Part II of your Complete Guide to Eggs for Dogs and Cats…
In this Part of the Guide:
🥚 How Wholesome is That Egg for your Dog and Cat?
🥚 How to Select the Best Eggs for your Dog and Cat.
Eggs can be a wonderful wholesome food for dogs and cats. But not all eggs are equal.
Some eggs offer excellent whole food nutrition. Other eggs don’t make the grade but they do pull-in a big profit for the egg industry!
You’re about to find out how to maximize your purchasing power. For the health of your dog, cat and wallet!
So, How Wholesome is That Egg for your Dog and Cat?
That depends on the hen’s environment.
Let’s take a closer look…
An egg’s nutritional value depends on the egg type and method used to raise the hen.
Penn State University compared pastured hen and caged hen sourced-eggs. The difference was significant.
🐓 Pasture Sourced vs. Conventional Sourced Eggs
Pasture eggs contain two and a half times more omega-3 and two times more long-chain fatty acids. A healthy balance of omega-3 to omega-6 fatty acids with more than 65% omega-3.
Significant results. Excessive consumption of omega-6 promotes inflammation in the body. Pasture source eggs are anti-inflammatory.
Pasture eggs provide:
✔️ 38% higher concentration of vitamin A.
✔️ Two times more vitamin E.
✔️ More beta carotene.
The hen’s diet matters…
A chicken’s natural (species appropriate) diet consists of:
🐜 Self-foraged insects.
🐛 Grubs and earthworms.
🌿 Green plants.
✔️ This diet supports the hen’s gut health, reproductive health and immune system.
Conventional large scale farming operations (factory farm) hens don’t have a natural diet.
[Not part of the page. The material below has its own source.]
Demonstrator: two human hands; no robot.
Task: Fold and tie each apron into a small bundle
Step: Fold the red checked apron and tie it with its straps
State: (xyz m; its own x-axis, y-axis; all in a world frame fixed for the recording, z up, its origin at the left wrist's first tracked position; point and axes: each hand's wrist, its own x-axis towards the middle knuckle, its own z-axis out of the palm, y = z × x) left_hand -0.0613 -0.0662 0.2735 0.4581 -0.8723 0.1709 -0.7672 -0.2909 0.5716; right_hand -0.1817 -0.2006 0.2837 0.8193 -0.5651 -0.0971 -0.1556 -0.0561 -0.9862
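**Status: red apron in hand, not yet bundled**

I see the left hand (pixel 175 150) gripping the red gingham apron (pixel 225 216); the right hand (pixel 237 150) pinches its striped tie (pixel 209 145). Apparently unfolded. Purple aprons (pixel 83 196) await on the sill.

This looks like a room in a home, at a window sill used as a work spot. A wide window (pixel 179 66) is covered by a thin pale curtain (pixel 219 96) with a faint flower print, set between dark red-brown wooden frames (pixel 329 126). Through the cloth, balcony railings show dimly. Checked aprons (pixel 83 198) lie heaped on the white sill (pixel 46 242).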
Hens consume a genetically modified (GMO) corn and soy diet.
This non-species appropriate diet doesn’t support immune system health. On this diet the hen’s body becomes riddled with bad bacteria.
An egg must pass through the hen’s reproductive system. The egg collects bad bacteria as it passes through.
The egg industry’s focus is on profit, not the well-being of the hen or consumer.
High-volume egg laying is not natural nor sustainable. As a result hens experience a downturn in egg production. The egg industry responds by subjecting hens to forced-molting.
The goal of forced molting is to trigger higher quantity egg production.
Forced molting involves starving the hens of all food and water for 7 to 14 days. Starvation places enormous stress on the hens. The result; more damage to the hen’s fragile immune system. Increase incidence of disease and mortality.
🥚 Inhumane unnatural living conditions lead to harmful pecking behavior and cannibalism. Cage-free hens are even more prone to these destructive behaviors.
How to Select the Best Eggs for Your Dog and Cat
You need to know the difference between the various types of eggs and egg industry lingo:
- Conventional battery cage.
- Enriched colony.
- Nest Laid.
- Omega-3 enriched.
- Vitamin enhanced.
- Humane sourced.
That’s quite a list!
And a few more industry terms:
- Locally produced – it’s not what you think it is.
- Vegetarian fed – it’s not as good as it sounds.
Alright, here we go!
🥚 Conventional Battery Cage Sourced Eggs
These eggs come from hens raise in battery cages. A typical battery cage houses four to five hens in approximately 54 square inches. Hens consume corn and soy and live a miserable life. Battery cages are now banned in the European Union (EU). Battery cages are the primary means of housing egg-laying hens in North America. Simply shameful.
🥚 Enriched-Colony Cage Sourced Eggs
Hens live on 0.8 square feet; equal to living on less than a legal-size sheet of paper. See the American Human Society (HSUS) report on Enriched Colony Furnished Cages here. This category includes ‘nest laid’. You can read more about the reality of enriched colony life here. It’s a miserable life.
🥚 Cage-Free, Free-Run Sourced Eggs
Hens are not housed in cages. Hens live in a cage-free space. Cage-free as defined by the USDA; “a building, room or otherwise enclosed area.”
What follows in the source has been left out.